▶ [Brief] Return the listing below character for character.

▶ [Recorded information]
━━━━━━━━

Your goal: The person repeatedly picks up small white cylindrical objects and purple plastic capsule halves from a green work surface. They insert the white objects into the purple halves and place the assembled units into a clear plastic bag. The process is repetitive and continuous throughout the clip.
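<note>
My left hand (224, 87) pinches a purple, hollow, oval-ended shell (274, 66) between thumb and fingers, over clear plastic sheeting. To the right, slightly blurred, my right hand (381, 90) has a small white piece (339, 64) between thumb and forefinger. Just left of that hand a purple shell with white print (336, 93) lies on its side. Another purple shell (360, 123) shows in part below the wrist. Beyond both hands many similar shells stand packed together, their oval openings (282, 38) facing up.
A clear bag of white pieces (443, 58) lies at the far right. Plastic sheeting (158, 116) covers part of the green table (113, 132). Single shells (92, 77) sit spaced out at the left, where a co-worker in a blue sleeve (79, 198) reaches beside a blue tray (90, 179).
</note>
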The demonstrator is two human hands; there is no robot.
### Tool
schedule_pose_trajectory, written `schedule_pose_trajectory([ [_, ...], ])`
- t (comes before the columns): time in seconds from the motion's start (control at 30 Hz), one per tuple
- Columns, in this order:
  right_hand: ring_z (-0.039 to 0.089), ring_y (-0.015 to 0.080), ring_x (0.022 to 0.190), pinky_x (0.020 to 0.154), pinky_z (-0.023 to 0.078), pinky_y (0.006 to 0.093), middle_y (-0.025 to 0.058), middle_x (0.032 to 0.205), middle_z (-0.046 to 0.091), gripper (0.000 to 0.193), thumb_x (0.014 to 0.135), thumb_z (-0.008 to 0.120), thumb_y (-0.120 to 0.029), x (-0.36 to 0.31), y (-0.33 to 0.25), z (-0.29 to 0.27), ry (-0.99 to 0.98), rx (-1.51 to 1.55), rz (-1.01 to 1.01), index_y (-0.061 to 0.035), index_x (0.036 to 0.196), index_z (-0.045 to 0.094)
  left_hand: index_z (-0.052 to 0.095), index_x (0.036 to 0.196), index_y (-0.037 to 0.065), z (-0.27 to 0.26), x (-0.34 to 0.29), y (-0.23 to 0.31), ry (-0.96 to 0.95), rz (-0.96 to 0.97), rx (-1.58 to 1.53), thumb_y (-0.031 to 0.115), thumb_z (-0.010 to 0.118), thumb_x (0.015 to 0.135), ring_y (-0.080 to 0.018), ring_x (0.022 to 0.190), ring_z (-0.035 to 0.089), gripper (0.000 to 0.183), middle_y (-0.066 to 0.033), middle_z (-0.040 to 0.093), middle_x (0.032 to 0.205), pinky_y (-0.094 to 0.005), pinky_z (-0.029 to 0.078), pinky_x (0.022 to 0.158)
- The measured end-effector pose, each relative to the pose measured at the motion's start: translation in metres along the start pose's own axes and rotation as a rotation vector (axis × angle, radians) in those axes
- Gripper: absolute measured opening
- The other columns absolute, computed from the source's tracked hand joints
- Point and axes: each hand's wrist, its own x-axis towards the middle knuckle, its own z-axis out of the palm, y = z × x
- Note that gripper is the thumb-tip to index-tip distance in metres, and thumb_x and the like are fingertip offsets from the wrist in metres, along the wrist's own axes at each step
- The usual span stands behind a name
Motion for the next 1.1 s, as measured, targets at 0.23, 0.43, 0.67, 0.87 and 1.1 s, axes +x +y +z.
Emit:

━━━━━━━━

▶ [Output of the task]
Your goal: The person repeatedly picks up small white cylindrical objects and purple plastic capsule halves from a green work surface. They insert the white objects into the purple halves and place the assembled units into a clear plastic bag. The process is repetitive and continuous throughout the clip.
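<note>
My left hand (224, 87) pinches a purple, hollow, oval-ended shell (274, 66) between thumb and fingers, over clear plastic sheeting. To the right, slightly blurred, my right hand (381, 90) has a small white piece (339, 64) between thumb and forefinger. Just left of that hand a purple shell with white print (336, 93) lies on its side. Another purple shell (360, 123) shows in part below the wrist. Beyond both hands many similar shells stand packed together, their oval openings (282, 38) facing up.
A clear bag of white pieces (443, 58) lies at the far right. Plastic sheeting (158, 116) covers part of the green table (113, 132). Single shells (92, 77) sit spaced out at the left, where a co-worker in a blue sleeve (79, 198) reaches beside a blue tray (90, 179).
</note>
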The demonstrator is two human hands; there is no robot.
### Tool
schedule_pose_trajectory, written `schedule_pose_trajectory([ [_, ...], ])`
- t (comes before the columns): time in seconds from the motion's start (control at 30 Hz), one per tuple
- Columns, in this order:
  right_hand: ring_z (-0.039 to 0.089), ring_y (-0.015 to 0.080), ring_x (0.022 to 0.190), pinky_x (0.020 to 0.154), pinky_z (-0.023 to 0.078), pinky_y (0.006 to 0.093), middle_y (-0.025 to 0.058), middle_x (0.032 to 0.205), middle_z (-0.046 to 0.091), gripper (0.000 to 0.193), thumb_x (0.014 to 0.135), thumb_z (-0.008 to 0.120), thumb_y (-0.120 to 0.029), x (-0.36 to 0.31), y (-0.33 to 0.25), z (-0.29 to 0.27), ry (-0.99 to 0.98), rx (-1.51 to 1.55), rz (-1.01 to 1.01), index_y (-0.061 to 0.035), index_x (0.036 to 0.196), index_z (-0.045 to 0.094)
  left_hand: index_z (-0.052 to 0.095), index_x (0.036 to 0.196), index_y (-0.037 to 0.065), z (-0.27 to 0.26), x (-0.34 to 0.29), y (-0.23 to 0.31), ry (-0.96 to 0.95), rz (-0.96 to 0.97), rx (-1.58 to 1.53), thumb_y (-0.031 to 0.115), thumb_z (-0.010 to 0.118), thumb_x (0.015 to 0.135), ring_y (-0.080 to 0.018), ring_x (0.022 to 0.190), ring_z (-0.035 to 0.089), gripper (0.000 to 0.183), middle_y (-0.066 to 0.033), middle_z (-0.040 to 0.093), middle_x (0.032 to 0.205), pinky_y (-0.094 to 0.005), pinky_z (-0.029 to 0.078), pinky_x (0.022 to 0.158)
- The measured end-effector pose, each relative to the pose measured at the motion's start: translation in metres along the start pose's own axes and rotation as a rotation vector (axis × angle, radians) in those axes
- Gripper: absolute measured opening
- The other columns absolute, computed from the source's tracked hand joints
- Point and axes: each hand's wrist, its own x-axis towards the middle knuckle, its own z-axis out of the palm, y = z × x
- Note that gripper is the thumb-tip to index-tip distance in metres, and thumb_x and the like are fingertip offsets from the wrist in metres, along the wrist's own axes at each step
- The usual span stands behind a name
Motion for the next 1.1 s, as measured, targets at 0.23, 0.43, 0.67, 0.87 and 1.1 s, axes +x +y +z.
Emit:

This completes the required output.